• **YOUR TASK**:
Please write out the data exactly, line by line.

★ ★ ★

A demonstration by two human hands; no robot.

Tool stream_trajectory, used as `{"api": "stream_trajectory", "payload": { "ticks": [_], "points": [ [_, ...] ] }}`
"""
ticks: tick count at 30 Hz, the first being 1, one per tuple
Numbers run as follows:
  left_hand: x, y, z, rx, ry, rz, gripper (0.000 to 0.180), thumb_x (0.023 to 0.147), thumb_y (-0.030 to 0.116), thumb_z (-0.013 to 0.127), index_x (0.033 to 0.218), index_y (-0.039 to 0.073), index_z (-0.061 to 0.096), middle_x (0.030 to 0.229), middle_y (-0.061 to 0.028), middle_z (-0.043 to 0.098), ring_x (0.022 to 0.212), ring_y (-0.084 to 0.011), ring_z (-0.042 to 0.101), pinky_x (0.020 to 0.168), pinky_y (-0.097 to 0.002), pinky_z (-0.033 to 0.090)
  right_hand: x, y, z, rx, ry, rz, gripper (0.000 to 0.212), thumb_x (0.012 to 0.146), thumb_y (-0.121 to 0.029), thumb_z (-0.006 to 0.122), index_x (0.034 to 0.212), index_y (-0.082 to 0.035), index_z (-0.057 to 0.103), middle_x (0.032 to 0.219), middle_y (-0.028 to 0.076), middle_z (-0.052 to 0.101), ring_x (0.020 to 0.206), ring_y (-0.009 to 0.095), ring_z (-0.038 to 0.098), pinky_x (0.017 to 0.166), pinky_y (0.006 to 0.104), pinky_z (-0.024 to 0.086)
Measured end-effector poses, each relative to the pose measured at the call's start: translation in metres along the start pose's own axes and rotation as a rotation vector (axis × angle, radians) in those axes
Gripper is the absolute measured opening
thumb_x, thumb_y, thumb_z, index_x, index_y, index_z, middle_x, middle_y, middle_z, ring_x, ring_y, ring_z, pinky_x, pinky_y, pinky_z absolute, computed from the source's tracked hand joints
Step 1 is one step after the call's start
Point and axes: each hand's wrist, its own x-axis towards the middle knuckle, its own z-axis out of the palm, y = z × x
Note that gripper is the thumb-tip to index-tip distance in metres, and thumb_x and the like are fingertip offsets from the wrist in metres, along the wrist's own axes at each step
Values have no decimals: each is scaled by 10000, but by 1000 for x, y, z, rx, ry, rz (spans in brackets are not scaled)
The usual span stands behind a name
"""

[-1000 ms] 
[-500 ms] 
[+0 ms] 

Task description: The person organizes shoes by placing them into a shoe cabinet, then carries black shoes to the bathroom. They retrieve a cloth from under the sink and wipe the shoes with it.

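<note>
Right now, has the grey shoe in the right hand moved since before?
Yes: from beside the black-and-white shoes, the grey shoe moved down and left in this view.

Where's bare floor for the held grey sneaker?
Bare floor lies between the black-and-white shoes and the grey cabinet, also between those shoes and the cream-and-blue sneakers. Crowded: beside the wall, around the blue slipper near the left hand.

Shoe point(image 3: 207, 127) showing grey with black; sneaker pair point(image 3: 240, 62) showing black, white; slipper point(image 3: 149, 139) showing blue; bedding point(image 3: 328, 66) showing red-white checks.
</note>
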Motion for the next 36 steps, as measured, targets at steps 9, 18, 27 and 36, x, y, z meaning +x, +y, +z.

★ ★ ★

• **RESPONSE TO THE TASK**:
A demonstration by two human hands; no robot.

Tool stream_trajectory, used as `{"api": "stream_trajectory", "payload": { "ticks": [_], "points": [ [_, ...] ] }}`
"""
ticks: tick count at 30 Hz, the first being 1, one per tuple
Numbers run as follows:
  left_hand: x, y, z, rx, ry, rz, gripper (0.000 to 0.180), thumb_x (0.023 to 0.147), thumb_y (-0.030 to 0.116), thumb_z (-0.013 to 0.127), index_x (0.033 to 0.218), index_y (-0.039 to 0.073), index_z (-0.061 to 0.096), middle_x (0.030 to 0.229), middle_y (-0.061 to 0.028), middle_z (-0.043 to 0.098), ring_x (0.022 to 0.212), ring_y (-0.084 to 0.011), ring_z (-0.042 to 0.101), pinky_x (0.020 to 0.168), pinky_y (-0.097 to 0.002), pinky_z (-0.033 to 0.090)
  right_hand: x, y, z, rx, ry, rz, gripper (0.000 to 0.212), thumb_x (0.012 to 0.146), thumb_y (-0.121 to 0.029), thumb_z (-0.006 to 0.122), index_x (0.034 to 0.212), index_y (-0.082 to 0.035), index_z (-0.057 to 0.103), middle_x (0.032 to 0.219), middle_y (-0.028 to 0.076), middle_z (-0.052 to 0.101), ring_x (0.020 to 0.206), ring_y (-0.009 to 0.095), ring_z (-0.038 to 0.098), pinky_x (0.017 to 0.166), pinky_y (0.006 to 0.104), pinky_z (-0.024 to 0.086)
Measured end-effector poses, each relative to the pose measured at the call's start: translation in metres along the start pose's own axes and rotation as a rotation vector (axis × angle, radians) in those axes
Gripper is the absolute measured opening
thumb_x, thumb_y, thumb_z, index_x, index_y, index_z, middle_x, middle_y, middle_z, ring_x, ring_y, ring_z, pinky_x, pinky_y, pinky_z absolute, computed from the source's tracked hand joints
Step 1 is one step after the call's start
Point and axes: each hand's wrist, its own x-axis towards the middle knuckle, its own z-axis out of the palm, y = z × x
Note that gripper is the thumb-tip to index-tip distance in metres, and thumb_x and the like are fingertip offsets from the wrist in metres, along the wrist's own axes at each step
Values have no decimals: each is scaled by 10000, but by 1000 for x, y, z, rx, ry, rz (spans in brackets are not scaled)
The usual span stands behind a name
"""

[-1000 ms] 
[-500 ms] 
[+0 ms] 

Task description: The person organizes shoes by placing them into a shoe cabinet, then carries black shoes to the bathroom. They retrieve a cloth from under the sink and wipe the shoes with it.

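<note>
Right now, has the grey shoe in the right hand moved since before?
Yes: from beside the black-and-white shoes, the grey shoe moved down and left in this view.

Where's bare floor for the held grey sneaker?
Bare floor lies between the black-and-white shoes and the grey cabinet, also between those shoes and the cream-and-blue sneakers. Crowded: beside the wall, around the blue slipper near the left hand.

Shoe point(image 3: 207, 127) showing grey with black; sneaker pair point(image 3: 240, 62) showing black, white; slipper point(image 3: 149, 139) showing blue; bedding point(image 3: 328, 66) showing red-white checks.
</note>
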Motion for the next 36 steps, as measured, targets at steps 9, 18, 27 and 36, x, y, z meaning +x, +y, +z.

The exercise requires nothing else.